ARPE-19 cells were processed for the extraction of total proteins via incubation with the cell lysis buffer (Cell Signaling Technology, Danvers, MA, USA), a protease inhibitor cocktail (Sigma-Aldrich, Saint Louis, MO, USA), and PhosSTOPTM (Sigma-Aldrich, Saint Louis, MO, USA). Proteins in samples were measured for concentrations using the protein assay dye reagent. Six mouse retinas were pooled into one sample and processed for the extraction of total proteins via incubation with the cell lysis buffer (Cell Signaling Technology, Danvers, MA, USA) before three 1-min cycles of sonication for 5 s with a pause for 5 s. After removal of insoluble materials via centrifugation with 12,000 rpm for 15 min, the protein concentration of the retinal lysate was measured using the BCA protein assay kit (Thermo Fisher Scientific, Waltham, MA, USA) according to the instructions from the manufacturer. Total proteins in samples were separated via polyacrylamide gel electrophoresis, blotted onto membranes, and blocked with 5% skim milk to prevent nonspecific binding. Blots were stained with the primary antibody against β-actin (Sigma-Aldrich, Saint Louis, MO, USA), human p-p38 MAPK (Cell Signaling Technology, Danvers, MA, USA), human p38 MAPK (Cell Signaling Technology, Danvers, MA, USA), mouse p-p38 MAPK (Cell Signaling Technology, Danvers, MA, USA), or mouse p38 MAPK (Epitomics, Burlingame, CA, USA), followed by secondary antibodies (Jackson Immuno Research Laboratories, West Grove, PA, USA).

4.5. PVR Induction and Antibiotic Treatment in Mice

Eight- to nine-week-old female C57BL6/J mice were anesthetized with zeolite and Rompun via intraperitoneal injection. PVR mice were divided into 4 groups based on treatments: (1) saline (n = 40); (2) topical tetracycline (n = 10); (3) IVI doxycycline (n = 14); (4) IVI doxycycline + topical tetracycline (n = 35). A hole on the sclera of the mouse eye was poked using a 30G needle and the vitreous humor was removed using a sterile cotton swab.

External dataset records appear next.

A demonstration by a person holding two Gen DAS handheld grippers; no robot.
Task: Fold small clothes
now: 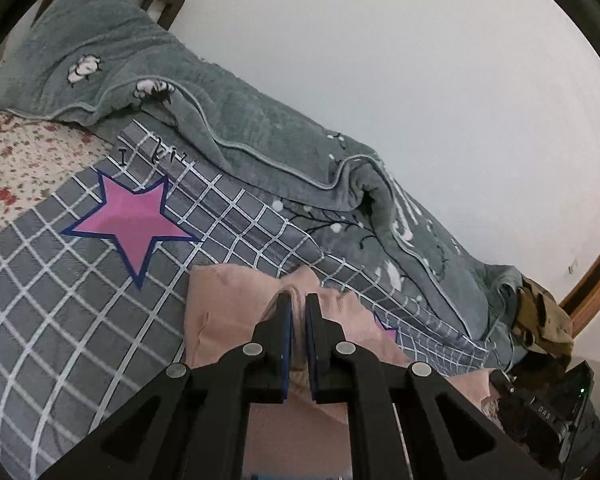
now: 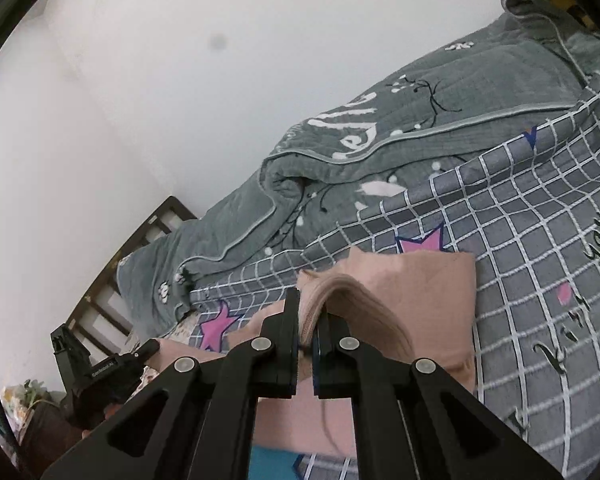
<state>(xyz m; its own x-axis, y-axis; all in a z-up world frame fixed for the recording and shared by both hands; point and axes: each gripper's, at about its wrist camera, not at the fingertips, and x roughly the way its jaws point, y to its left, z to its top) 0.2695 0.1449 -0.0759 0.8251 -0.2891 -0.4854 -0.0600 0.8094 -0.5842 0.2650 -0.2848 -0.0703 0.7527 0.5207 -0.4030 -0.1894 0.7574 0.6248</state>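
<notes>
Both clamped on the pink garment (image 1: pixel 228 312): left gripper (image 1: pixel 298 300) and right gripper (image 2: pixel 309 300) pinching one edge, rest draped ahead onto the checked bed cover (image 1: pixel 60 300), fold running away from both

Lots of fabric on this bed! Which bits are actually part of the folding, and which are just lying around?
Part of the job:
- pink garment
- left gripper, shut on the garment
- right gripper, shut on the garment

Just lying about:
- grey checked sheet with pink stars
- grey-green quilt
- pillow
- wooden headboard
- floral sheet
</notes>
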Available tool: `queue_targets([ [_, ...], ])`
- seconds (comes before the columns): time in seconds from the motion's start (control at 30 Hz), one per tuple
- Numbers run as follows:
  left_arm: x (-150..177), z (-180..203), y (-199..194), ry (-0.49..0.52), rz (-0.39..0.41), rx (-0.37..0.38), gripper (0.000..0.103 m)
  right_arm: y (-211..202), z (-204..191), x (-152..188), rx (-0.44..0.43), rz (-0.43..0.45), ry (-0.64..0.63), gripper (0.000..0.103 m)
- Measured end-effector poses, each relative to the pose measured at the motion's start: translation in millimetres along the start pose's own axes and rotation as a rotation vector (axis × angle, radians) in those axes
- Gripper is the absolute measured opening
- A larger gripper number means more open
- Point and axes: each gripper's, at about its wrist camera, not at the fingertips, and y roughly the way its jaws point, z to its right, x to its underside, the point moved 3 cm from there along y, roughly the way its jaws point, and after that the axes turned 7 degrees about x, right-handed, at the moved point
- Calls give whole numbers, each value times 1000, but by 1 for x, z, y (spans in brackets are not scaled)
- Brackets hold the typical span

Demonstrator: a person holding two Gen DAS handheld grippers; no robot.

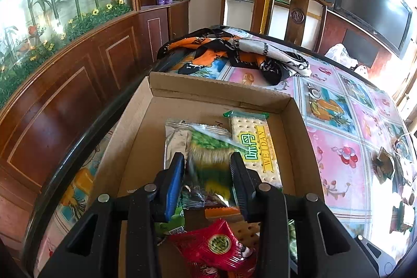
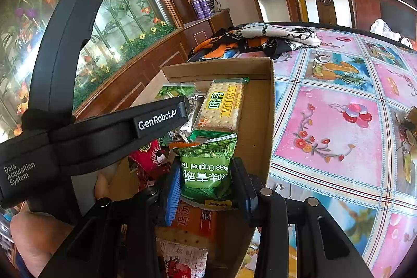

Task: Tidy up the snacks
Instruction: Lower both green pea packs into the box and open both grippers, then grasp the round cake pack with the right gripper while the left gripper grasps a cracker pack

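We have most snacks already in the cardboard box (image 1: pixel 289 106) at the desk's (image 1: pixel 338 147) left edge. Our left gripper (image 1: pixel 208 163) clamps a blurred green packet (image 1: pixel 211 160); our right gripper (image 2: pixel 208 173) clamps the green pea bag (image 2: pixel 208 168) over the box, both unplaced.

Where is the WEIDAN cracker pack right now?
The WEIDAN cracker pack lies flat inside the cardboard box, toward its far right corner, just beyond the green pea packet in the right gripper.
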Motion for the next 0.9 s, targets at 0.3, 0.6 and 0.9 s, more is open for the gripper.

The mouse eyes were intravitreally injected with ARPE-19 (1.6 × 104) cells in Hank’s Balanced Salt Solution with or without doxycycline (5 μg) in 2 μL into the vitreous with a 30G needle on a Hamilton syringe and colloidal, artificial tears or tetracycline ointment were applied topically to avoid liquid outflow. Afterward, topical tetracycline ointment was applied once every other day for 14 days. PVR and inflammation scoring was performed by examining the ocular fundus of mouse eyes with a slit lamp. The severity of PVR was graded on the following scale of 0 to 5: 0, no PVR change; 1, IVI spot or inflammation in the retina; 2, retinal detachment in <25% of the retina; 3, retinal detachment in ≥25% of the retina; 4, ERMs in <25% of the retina; and 5, ERMs in ≥25% of the retina. After PVR induction and doxycycline plus topical tetracycline treatment for 21 days, mouse eyes were harvested and retinas were collected for assays.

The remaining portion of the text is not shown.